Everything from the first line below through the line with "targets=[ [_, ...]" is to be transcribed exactly, and nothing past it.
--- Supplied material Enclosed Below ---
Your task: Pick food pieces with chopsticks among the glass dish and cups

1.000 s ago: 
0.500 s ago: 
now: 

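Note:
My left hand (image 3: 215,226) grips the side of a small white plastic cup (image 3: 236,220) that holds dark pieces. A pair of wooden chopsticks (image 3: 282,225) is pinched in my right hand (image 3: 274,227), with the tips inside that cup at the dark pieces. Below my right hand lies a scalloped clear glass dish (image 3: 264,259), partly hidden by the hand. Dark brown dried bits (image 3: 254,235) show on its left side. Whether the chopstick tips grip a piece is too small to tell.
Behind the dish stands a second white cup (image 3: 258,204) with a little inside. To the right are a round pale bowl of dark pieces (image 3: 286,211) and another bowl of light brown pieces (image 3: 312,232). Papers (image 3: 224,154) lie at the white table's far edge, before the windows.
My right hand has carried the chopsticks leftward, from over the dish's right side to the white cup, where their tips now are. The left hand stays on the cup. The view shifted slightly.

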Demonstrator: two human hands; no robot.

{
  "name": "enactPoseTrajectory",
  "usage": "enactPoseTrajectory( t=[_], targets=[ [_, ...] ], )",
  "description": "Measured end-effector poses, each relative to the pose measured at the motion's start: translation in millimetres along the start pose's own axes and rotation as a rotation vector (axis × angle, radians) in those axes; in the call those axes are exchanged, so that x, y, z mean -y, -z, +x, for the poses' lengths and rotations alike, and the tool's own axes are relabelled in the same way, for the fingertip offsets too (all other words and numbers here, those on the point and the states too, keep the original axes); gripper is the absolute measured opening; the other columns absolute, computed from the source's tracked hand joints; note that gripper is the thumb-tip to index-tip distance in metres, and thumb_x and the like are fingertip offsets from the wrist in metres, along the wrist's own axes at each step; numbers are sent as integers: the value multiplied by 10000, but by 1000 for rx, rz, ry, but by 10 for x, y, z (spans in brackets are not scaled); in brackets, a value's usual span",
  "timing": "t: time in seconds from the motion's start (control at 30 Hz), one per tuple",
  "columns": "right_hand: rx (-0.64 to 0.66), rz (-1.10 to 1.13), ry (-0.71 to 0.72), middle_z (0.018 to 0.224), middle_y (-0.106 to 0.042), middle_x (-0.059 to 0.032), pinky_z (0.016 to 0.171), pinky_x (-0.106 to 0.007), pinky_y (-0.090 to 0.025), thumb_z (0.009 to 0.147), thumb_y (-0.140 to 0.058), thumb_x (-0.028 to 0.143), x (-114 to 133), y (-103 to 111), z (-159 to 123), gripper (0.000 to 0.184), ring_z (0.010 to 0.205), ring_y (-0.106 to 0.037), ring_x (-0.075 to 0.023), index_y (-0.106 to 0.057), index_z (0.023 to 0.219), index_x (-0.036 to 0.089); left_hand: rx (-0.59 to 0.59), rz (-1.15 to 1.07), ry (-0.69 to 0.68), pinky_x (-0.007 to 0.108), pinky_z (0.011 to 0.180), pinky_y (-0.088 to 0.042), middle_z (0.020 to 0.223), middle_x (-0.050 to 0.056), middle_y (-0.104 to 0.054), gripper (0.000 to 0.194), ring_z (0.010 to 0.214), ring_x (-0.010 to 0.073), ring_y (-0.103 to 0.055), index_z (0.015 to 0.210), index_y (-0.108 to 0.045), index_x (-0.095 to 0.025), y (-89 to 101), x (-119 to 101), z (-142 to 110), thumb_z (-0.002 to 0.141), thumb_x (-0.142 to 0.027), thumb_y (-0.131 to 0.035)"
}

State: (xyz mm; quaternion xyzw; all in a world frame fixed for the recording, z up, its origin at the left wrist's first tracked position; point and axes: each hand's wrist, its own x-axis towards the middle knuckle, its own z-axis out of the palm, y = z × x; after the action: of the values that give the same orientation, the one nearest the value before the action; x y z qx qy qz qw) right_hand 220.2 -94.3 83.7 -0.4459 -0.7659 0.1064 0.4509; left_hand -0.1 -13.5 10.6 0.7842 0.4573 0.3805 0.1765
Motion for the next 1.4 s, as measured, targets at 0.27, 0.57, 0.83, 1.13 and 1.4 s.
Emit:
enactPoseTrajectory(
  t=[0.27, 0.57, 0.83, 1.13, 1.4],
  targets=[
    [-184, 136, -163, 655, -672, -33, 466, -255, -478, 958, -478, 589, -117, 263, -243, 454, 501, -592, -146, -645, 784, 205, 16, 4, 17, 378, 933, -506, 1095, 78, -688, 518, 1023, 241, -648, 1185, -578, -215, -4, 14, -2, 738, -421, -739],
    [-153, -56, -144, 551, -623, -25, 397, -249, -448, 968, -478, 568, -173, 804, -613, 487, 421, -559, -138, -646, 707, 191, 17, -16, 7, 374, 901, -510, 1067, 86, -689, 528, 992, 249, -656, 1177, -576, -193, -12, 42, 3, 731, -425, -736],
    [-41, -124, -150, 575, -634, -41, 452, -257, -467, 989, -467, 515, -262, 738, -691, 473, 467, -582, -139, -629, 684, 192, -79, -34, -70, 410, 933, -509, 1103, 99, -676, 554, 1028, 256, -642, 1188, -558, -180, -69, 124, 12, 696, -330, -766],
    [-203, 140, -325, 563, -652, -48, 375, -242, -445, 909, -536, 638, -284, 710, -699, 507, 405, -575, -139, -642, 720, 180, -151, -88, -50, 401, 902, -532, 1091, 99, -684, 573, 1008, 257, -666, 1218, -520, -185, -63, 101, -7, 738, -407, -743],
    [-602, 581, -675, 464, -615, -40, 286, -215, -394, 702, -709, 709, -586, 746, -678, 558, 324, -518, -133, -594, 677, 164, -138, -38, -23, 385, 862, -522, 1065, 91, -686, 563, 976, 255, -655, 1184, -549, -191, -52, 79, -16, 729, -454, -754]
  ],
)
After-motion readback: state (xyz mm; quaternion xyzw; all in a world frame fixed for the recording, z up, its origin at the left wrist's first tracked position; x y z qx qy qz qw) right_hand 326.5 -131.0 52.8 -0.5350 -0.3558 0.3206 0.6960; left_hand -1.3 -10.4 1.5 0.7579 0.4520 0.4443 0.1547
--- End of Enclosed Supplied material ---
▸ Problem solution
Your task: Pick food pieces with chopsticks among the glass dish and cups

1.000 s ago: 
0.500 s ago: 
now: 

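Note:
My left hand (image 3: 215,226) grips the side of a small white plastic cup (image 3: 236,220) that holds dark pieces. A pair of wooden chopsticks (image 3: 282,225) is pinched in my right hand (image 3: 274,227), with the tips inside that cup at the dark pieces. Below my right hand lies a scalloped clear glass dish (image 3: 264,259), partly hidden by the hand. Dark brown dried bits (image 3: 254,235) show on its left side. Whether the chopstick tips grip a piece is too small to tell.
Behind the dish stands a second white cup (image 3: 258,204) with a little inside. To the right are a round pale bowl of dark pieces (image 3: 286,211) and another bowl of light brown pieces (image 3: 312,232). Papers (image 3: 224,154) lie at the white table's far edge, before the windows.
My right hand has carried the chopsticks leftward, from over the dish's right side to the white cup, where their tips now are. The left hand stays on the cup. The view shifted slightly.
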
Demonstrator: two human hands; no robot.

{
  "name": "enactPoseTrajectory",
  "usage": "enactPoseTrajectory( t=[_], targets=[ [_, ...] ], )",

What this exercise needed has been supplied.